Problem statement:
Which lines of the data hold the word "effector"? Copy all of them.

......

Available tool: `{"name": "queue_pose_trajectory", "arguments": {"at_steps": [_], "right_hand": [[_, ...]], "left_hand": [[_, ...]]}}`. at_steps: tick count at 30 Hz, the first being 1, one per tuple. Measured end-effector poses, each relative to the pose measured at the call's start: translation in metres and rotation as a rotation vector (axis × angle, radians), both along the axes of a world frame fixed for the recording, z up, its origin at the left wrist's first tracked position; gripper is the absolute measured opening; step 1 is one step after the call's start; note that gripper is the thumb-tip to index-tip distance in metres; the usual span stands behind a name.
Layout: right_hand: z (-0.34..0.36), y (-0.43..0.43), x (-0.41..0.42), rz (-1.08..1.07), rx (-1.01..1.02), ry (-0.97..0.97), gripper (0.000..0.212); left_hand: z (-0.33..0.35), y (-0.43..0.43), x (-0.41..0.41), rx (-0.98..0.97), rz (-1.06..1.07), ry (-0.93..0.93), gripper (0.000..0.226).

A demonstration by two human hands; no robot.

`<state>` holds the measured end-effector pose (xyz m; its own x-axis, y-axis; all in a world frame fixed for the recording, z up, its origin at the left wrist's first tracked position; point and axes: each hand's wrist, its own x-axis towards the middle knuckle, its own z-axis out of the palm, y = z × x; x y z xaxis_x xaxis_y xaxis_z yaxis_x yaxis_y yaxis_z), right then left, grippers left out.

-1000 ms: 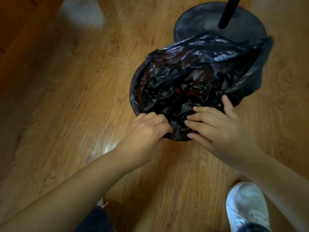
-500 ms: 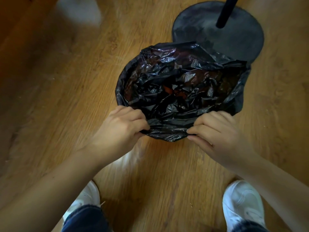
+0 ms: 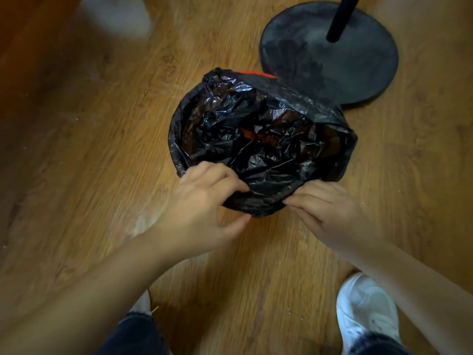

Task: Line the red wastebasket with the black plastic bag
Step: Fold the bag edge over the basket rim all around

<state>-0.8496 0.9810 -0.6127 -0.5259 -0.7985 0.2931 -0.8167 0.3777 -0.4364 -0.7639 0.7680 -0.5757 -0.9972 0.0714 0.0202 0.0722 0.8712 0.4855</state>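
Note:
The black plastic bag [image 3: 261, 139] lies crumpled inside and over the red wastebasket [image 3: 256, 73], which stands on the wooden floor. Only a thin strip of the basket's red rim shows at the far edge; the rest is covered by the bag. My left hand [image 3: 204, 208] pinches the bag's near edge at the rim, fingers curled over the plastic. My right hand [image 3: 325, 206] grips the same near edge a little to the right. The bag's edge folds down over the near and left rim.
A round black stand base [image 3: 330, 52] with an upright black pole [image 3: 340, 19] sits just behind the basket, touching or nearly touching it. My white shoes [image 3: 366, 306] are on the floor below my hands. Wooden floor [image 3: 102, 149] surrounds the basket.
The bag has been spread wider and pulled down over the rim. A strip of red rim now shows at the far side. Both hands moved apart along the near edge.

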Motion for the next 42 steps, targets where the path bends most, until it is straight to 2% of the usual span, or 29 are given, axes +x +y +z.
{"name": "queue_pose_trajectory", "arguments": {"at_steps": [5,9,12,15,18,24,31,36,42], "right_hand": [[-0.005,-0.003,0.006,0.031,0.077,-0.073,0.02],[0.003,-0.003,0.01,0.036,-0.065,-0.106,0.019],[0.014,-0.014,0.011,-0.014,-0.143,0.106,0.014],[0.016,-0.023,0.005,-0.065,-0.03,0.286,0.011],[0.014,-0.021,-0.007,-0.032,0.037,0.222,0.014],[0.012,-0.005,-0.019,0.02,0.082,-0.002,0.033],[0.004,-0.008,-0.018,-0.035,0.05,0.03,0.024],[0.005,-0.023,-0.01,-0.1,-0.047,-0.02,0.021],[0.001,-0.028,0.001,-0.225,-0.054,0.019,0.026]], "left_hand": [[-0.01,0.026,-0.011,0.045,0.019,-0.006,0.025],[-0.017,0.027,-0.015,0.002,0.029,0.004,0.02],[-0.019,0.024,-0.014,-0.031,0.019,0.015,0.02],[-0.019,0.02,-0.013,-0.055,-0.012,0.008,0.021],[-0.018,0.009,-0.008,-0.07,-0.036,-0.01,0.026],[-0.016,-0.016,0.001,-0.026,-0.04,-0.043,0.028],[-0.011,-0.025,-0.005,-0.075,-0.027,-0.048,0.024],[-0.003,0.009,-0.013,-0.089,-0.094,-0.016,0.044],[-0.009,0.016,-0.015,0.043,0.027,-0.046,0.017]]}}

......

Solution:
Available tool: `{"name": "queue_pose_trajectory", "arguments": {"at_steps": [_], "right_hand": [[_, ...]], "left_hand": [[_, ...]]}}`. at_steps: tick count at 30 Hz, the first being 1, one per tuple. Measured end-effector poses, each relative to the pose measured at the call's start: translation in metres and rotation as a rotation vector (axis × angle, radians), both along the axes of a world frame fixed for the recording, z up, its origin at the left wrist's first tracked position; gripper is the absolute measured opening; step 1 is one step after the call's start; note that gripper is the thumb-tip to index-tip distance in metres; the usual span stands behind a name.
`<state>` holds the measured end-effector pose (xyz m; its own x-axis, y-axis; all in a world frame fixed for the recording, z up, its origin at the left wrist's first tracked position; point and axes: each hand's wrist, its own x-axis towards the middle knuckle, its own z-axis out of the palm, y = z × x; x y z xaxis_x xaxis_y xaxis_z yaxis_x yaxis_y yaxis_z), right then left, grippers left out.

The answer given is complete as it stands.